Geigerin Noa Wildschut begeistert in Mainz

 

Die junge Geigerin Noa Wildschut siegt bereits über alle Vorbehalte, sobald sie mit ihrem verschmitzten Lächeln auf die Bühne kommt. Im Mainzer Meisterkonzert „Hochbegabt“ spielte sie im Großen Saal im Mainzer Schloss mit der Deutschen Radio Philharmonie das Dritte Violinkonzert h-Moll op. 61 von Camille Saint Saens: zupackend, mit warm abgedunkeltem Ton, in dem man bereits ihre Mentorin Anne-Sophie Mutter zu spüren meinte. Die gerade erst volljährig gewordene Niederländerin überzeugt als ungebrochene Einheit von Geist, Gefühl und reger Fantasie: Bisweilen meint man ihrem Gesichtsausdruck die mnemotechnischen Eselsbrücken anzumerken, mit denen sie technische Schwierigkeiten souverän meistert und wirkungsvolle Impulse vorbereitet. Ihre Musikalität empfand man als völlige Abwesenheit von Blockaden. Offen baute sie Blickkontakte zu jeweiligen Musizierpartnern im Orchester auf und startete regelrechte „Angriffe“ auf die Dirigentin Anja Bihlmaier, die diese Energie in „Gegenangriffe“ des Orchesters umwandelte. Dass diese Aufführung durch und durch spannend blieb, verstand man ebenfalls als Erbe ihrer Mentorin, über die Noa Wildshut einmal in einem Interview mit David Smith sagte: „das Wichtigste, was ich von ihr gelernt habe, ist, auf der Bühne zu kreieren und zu «improvisieren»: Jedes Mal, wenn sie ein Stück spielt, spielt sie es anders, als in der Zeit zuvor“. Ihre Zugabe war das Andante aus der Zweiten Solo-Suite von Johann Sebastian Bach, BWV 1003.
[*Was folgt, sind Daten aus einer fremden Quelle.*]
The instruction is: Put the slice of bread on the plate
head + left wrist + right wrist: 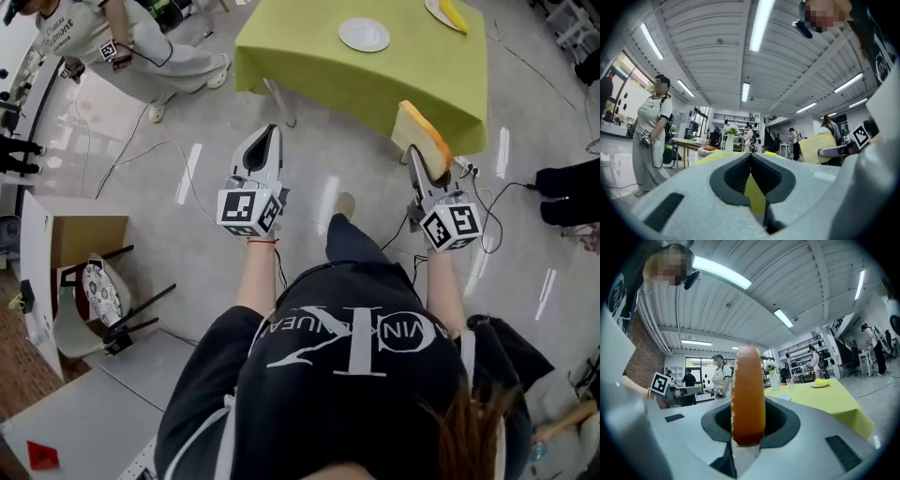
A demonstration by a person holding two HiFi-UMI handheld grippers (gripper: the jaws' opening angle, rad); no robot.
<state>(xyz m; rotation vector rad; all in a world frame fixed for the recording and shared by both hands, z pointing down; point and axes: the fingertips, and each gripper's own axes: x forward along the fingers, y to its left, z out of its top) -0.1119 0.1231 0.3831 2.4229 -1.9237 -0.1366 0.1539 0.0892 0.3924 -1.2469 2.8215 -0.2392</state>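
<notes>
My right gripper (416, 152) is shut on a slice of bread (421, 137) with an orange-brown crust, held on edge just short of the near edge of the green-clothed table (309, 58). In the right gripper view the bread (748, 394) stands upright between the jaws and hides their tips. An empty white plate (364, 35) lies on the far part of the table. My left gripper (271, 133) is level beside the right one, over the floor, shut and empty. From the left gripper view, the left gripper (751, 157) has its tips together, and the bread (817, 148) shows at the right.
A second plate with a banana (449, 13) sits at the table's far right corner, and a vase of flowers (773, 376) stands on the table. A person in light clothes (141, 47) stands at the upper left. A cardboard box (86, 236) and chair (92, 305) are lower left. Cables cross the floor.
</notes>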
Nach der Pause hatten sich die Reihen deutlich gelichtet, als wollten viele diesen wunderbaren Eindruck nicht durch die Erste Sinfonie c-Moll op. 11 verschütten, die Felix Mendelssohn-Bartholdy im zarten Alter von 15 Jahren geschrieben hatte. Von der Aufführung hätte man sich bisweilen mehr Dosierung der vollen Orchesterkraft und mehr Detailarbeit, etwa in der Konturierung des Kopfthemas im Finalsatz gewünscht, doch der schwungvolle und süffige Gesamteindruck kam gut an. Schon der Beginn des Konzerts mit Bachs Zweitem Brandenburgischen war bemerkenswert: eine gegenüber der symphonischen Besetzung stark reduzierte Anzahl an Geigern und Bratschern agierten im Stehen, ebenso wie das geschmeidig aufeinander reagierende Concertino aus (leider  Ventil-)Trompete (Laura Vukobratović), Blockflöte (theatralisch: Stefan Temmingh), Oboe (Veit Stolzenberger) und der Geigerin Margarete Adorf. Den langsamen zweiten Satz begann Letztere mit einem dermaßen gut ausgereiften und ausgehörten Solo, das den anderen kaum Chancen ließ, es an Schönheit zu überbieten.